Описывая местоположение «Брандала», я придерживаюсь добрых старых правил. При строгом их соблюдении книга могла бы с этого начаться. Счастливчиками были писатели, создавшие добрые старые правила. Из-под их пера выходили истории, развивавшиеся последовательно, не имевшие прошлого и будущего; вот так живет и большинство людей – данным мгновеньем, поэтому людям и нравятся подобные книги. Что же мешает нам проявить постоянство в подражании старым писателям, доставляя удовольствие себе и читателю? Вот что: хоть раз посетив выставку авангардного искусства, немыслимо не поведать о том, как зарождалась и какие последствия повлекла тревога, более долговечная, чем те, кто ею мучился – они канут в Лету, а она продлится, чтобы вселиться в другие сердца; это будет рассказ, взорвавшийся осколками, подобно чашке тончайшего фарфора, а склеивать их придется самому читателю. Жаль, что и этим ориентиром мне придется пренебречь. Можно ли начинать прямо с утоления печалей? «Скитаясь по лесу, я становился деревом среди деревьев и неведомой птицей среди птиц…» Как увериться, что я правильно определил те несколько стежков на гобелене будущего повествования, сделать которые должен именно я – да еще сейчас, когда легковушка дипломата останавливается перед «Брандалом»?
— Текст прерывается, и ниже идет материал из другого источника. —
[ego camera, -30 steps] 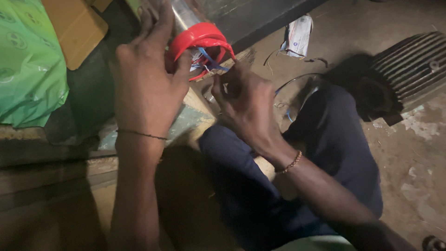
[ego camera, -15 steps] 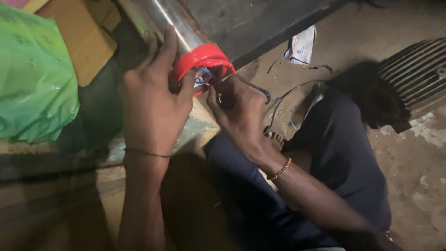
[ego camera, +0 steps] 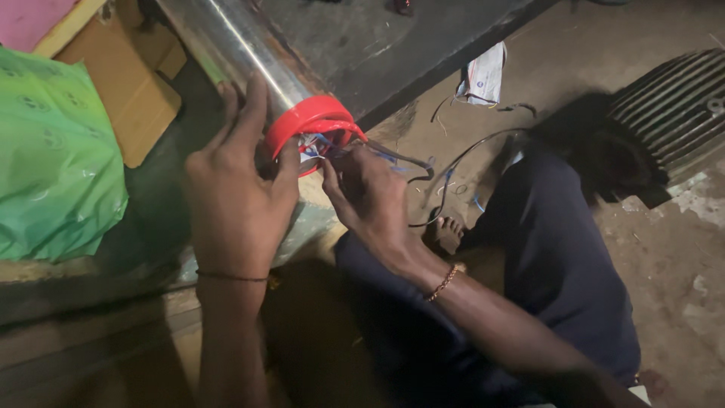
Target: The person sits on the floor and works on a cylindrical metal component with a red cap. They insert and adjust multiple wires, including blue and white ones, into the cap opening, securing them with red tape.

Большой – в десяток окон на каждом из трех этажей дом. Дверь нараспашку. Чуть в стороне от нее мне бросается в глаза инвалидное кресло. Не отставая от своего провожатого, миную тесную прихожую и оказываюсь в просторном помещении, напоминающем в нынешние кризисные годы холл врача среднего достатка. Лет десять тому назад такое убранство свидетельствовало о сугубой скромности: телевизор, рояль, большой диван, два витринных гардеробчика, диван чуть поуже в нише (она в глубине комнаты), пара-тройка старинных стульев, приземистый столик, множество портретов на стенах. Повсюду расставлены десятки мелких безделушек; они так напоминают стайку пестро-цветных птичек, что, кажется, вот-вот зальются щебетом и свистом.
Высоченные раздвижные двери отделяют холл от маленькой столовой на двенадцать квадратных столиков. Некоторые, у дальней стены, в этот момент заняты. Совершенно не по-больничному одетые больные прерывают на секунду свои дела, оглядываются на нас. Поставив чемодан с сумкой на пол, дипломат направляется к ним, чтобы разузнать, где хозяйка дома. Из столовой до меня долетает шведская речь. Делаю несколько нерешительных шагов за порог раздвижной двери и я. На каждом из занятых в этот момент столиков стоит большая серая миска, над которой вьется пар. Пар этот обволакивает чашки больных, мелко нарезанные сырые овощи в их тарелках. Овощи пестры, как безделушки в холле; чувства мои обострены до предела, оба помещения связывает в моих глазах только эта примета. В столовой самое интересное – угловой шкаф со стеклянными дверцами. Его полки заставлены пузырьками, гильзами, флакончиками из-под лекарств, царит демонстративный хаос. Нет никакого сомнения, что здесь окажутся и мои лекарства, как только я перестану их принимать. На стене висит огромная схема, изображающая испещренное точками
Почему рассказывая об этом, я пользуюсь настоящим временем? Потому что речь идет о первом, самом зорком взгляде, самом верном впечатлении. Оно не устаревает, не становится прошлым, остается вечно свежим. Вся наша жизнь – череда переходов из одной сиюминутности в другую, и на это тоже нужны силы. Все в ней строится на первых впечатлениях; это приятные и неприятные неожиданности, лица женщин, которых нам предстояло любить, будущих друзей или тех, на кого падет впоследствии наша антипатия. Способность жить зиждется и на ожидании первых впечатлений.
Разумеется, первое впечатление, для меня превратившееся в боль и песнь, для вас может остаться нейтральным интерьером. Тут нет ничего удивительного. Дом Альмы, такой, каким я его увидел; и дом Альмы, такой, каким я его описал, – вещи совершенно разные, ведь рассказанное постфактум начисто лишено будущего. А в тот день (23 мая, около шести) в доме Альмы сплелись воедино покой и беспокойство. Я ощущал прикосновения крохотных, отовсюду налетавших вихрей, которые тут же прятались в темных углах. Что здесь произойдет, я не знал, но смутно предчувствовал. Все будущее сконцентрировано в первом впечатлении, ибо максимум, что дано какой-то комнате или какому-то лицу – это стать объяснением того, чем они с самого начала всколыхнули тебе душу.